Foods, textiles, fuels, and raw materials are the four basic categories of agricultural products (such as rubber). Cereals (grains), vegetables, fruits, oils, meat, milk, fungus, and eggs are all food classes. Agriculture employs about one-third of the world's workforce, second only to the service sector, despite a global trend of diminishing agricultural employment in recent decades.
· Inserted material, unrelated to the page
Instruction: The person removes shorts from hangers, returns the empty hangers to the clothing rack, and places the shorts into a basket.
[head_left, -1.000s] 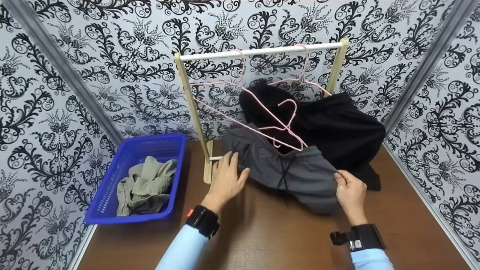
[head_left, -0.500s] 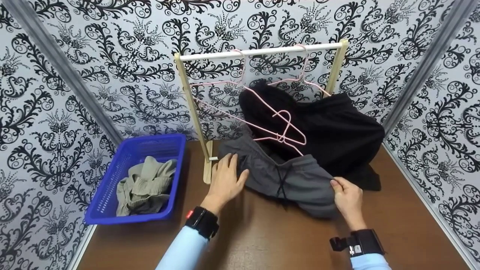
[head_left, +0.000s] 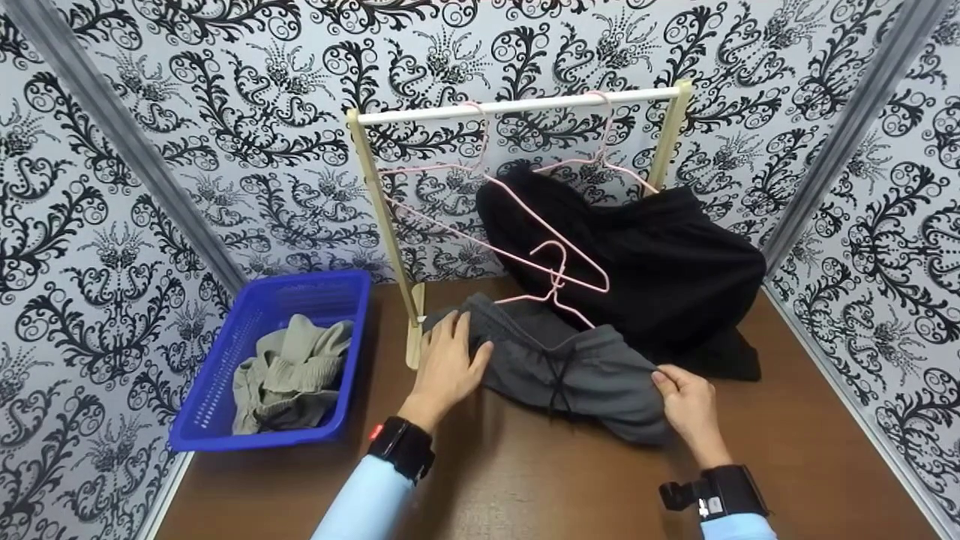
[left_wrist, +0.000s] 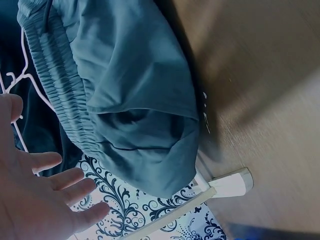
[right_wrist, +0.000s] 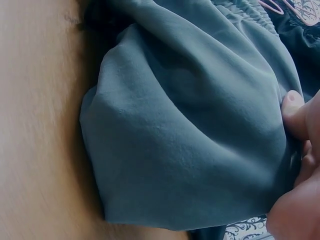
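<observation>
Pinching one side of the gray shorts (head_left: 600, 384) between thumb and fingers, the right hand (head_left: 690, 409) is holding that end outward, perhaps to spread the waist around the pink hanger (head_left: 555, 295), whose hook is standing above the opening. The left hand (head_left: 447, 369) is gripping nothing, its fingers spread beside the other end; whether they are touching cloth, the views are not showing. The shorts are sitting low over the table (head_left: 525, 495), in front of the rack (head_left: 540, 104), probably for easy reach.

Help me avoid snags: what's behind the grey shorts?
Black clothing and a hung hanger; the shorts hide the bottom of the lower hanger; behind or inside is unclear.
</observation>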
Agriculture allowed the human population to expand many times above what could be supported by hunting and gathering. Agriculture began separately in several places of the world and includes a varied variety of species in at least 11 different origin centres. Wild grains have been harvested and consumed since at least 105,000 years ago. The eight Neolithic founder crops, emmer and einkorn wheat, hulled barley, peas, lentils, bitter vetch, chick peas, and flax, were cultivated in the Levant from roughly 11,500 years ago. Rice was domesticated in China between 11,500 and 6,200 BC, with the earliest known cultivation dating back to 5,700 BC. Between 13,000 and 11,000 years ago, sheep were domesticated in Mesopotamia. Cattle were domesticated from wild aurochs around 10,500 years ago in modern-day Turkey and Pakistan. Pig farming began in Eurasia, which includes Europe, East Asia, and Southwest Asia, where wild boar were domesticated for the first time around 10,500 years ago. Potatoes, along with beans, coca, llamas, alpacas, and guinea pigs, were domesticated in the Andes of South America between 10,000 and 7,000 years ago. Around 9,000 years ago, New Guineans cultivated sugarcane and certain root vegetables. Sorghum was domesticated 7,000 years ago in Africa's Sahel region. Cotton was first domesticated 5,600 years ago in Peru, and then independently in Eurasia. By 6,000 years ago, wild teosinte had been domesticated into maize in Mesoamerica. Several theories have been proposed to explain the historical beginnings of agriculture. The Natufian culture in the Levant and the Early Chinese Neolithic in China, for example, show an initial era of intensification and rising sedentism during the transition from hunter-gatherer to agrarian society. Then, previously harvested wild stands began to be planted, and the wild stands gradually became domesticated.